Data to process -

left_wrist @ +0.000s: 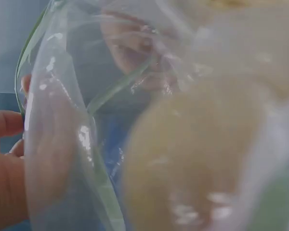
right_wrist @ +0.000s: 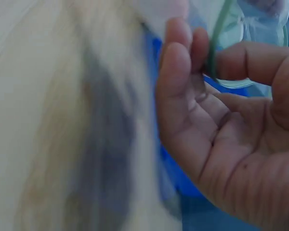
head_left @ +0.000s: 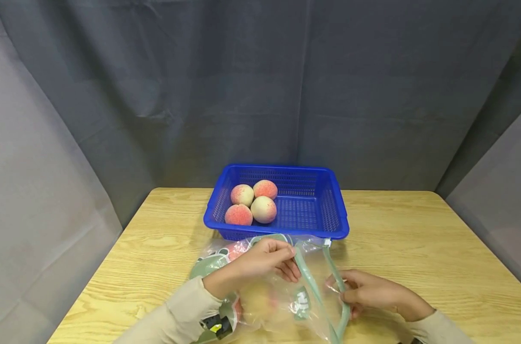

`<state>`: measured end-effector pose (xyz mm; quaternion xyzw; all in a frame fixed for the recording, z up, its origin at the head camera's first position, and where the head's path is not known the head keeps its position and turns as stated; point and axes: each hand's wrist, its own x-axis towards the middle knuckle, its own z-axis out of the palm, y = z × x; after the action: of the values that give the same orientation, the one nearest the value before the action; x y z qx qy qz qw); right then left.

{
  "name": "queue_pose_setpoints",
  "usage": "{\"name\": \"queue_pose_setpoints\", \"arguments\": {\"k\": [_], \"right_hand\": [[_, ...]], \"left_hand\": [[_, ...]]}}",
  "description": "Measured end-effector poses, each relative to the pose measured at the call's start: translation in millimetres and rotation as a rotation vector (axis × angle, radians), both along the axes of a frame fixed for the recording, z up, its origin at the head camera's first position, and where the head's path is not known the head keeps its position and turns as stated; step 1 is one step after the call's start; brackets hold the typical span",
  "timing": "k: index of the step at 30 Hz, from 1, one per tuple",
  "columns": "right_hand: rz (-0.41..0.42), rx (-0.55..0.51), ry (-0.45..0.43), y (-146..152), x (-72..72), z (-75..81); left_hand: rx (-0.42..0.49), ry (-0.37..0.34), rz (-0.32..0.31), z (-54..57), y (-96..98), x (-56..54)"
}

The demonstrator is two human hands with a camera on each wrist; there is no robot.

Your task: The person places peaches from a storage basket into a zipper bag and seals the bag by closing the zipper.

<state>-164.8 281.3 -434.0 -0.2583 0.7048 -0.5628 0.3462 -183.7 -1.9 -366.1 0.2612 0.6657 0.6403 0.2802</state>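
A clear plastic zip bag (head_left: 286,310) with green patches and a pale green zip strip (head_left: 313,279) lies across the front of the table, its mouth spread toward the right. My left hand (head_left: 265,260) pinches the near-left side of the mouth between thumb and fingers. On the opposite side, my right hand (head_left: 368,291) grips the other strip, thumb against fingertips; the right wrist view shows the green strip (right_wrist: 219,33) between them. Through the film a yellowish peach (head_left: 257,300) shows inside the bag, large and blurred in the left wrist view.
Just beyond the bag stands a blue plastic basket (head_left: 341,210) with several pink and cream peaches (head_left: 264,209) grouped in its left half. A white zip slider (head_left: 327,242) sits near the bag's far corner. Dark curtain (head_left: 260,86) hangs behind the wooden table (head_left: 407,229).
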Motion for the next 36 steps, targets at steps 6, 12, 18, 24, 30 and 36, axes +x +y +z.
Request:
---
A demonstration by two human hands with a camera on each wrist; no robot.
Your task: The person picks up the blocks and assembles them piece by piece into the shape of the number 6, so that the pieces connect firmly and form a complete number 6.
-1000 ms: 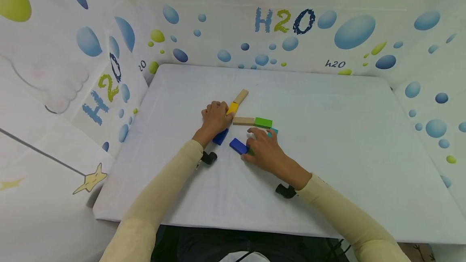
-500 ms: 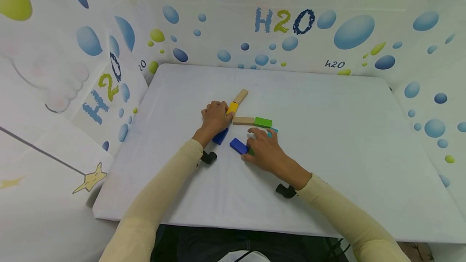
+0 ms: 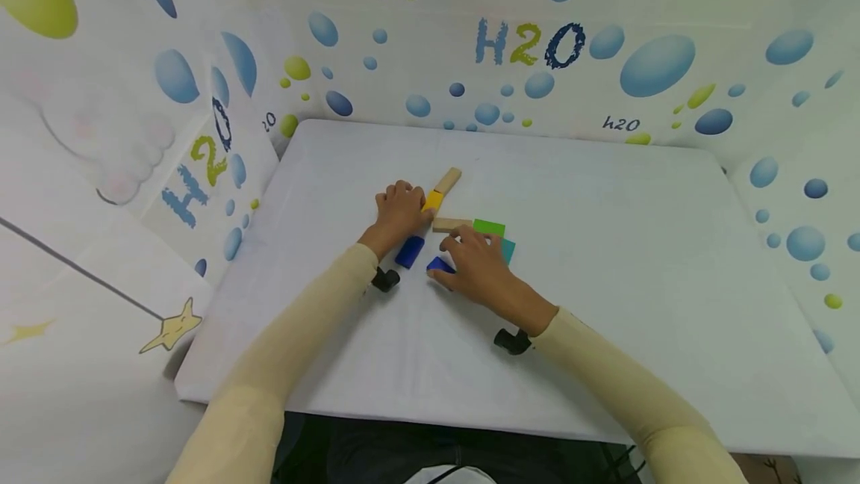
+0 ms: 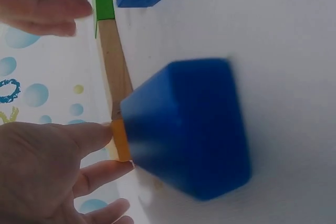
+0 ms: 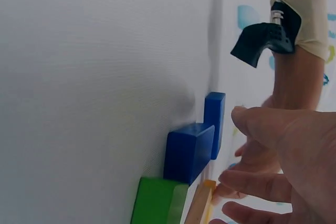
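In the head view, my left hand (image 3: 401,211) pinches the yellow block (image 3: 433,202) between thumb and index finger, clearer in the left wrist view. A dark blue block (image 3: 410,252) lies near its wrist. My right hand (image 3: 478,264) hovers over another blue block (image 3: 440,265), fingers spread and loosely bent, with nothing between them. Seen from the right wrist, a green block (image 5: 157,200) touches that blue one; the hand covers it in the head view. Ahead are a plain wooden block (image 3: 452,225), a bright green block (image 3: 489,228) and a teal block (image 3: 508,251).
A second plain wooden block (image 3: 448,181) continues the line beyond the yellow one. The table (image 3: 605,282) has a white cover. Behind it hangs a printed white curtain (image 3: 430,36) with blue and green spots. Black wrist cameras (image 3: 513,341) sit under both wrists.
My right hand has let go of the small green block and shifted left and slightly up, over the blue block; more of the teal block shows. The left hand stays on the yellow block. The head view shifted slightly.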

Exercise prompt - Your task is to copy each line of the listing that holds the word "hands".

Response box -
The demonstrator is two human hands with a camera on each wrist; there is no robot.
A demonstration by two human hands with a camera on each wrist; no robot.

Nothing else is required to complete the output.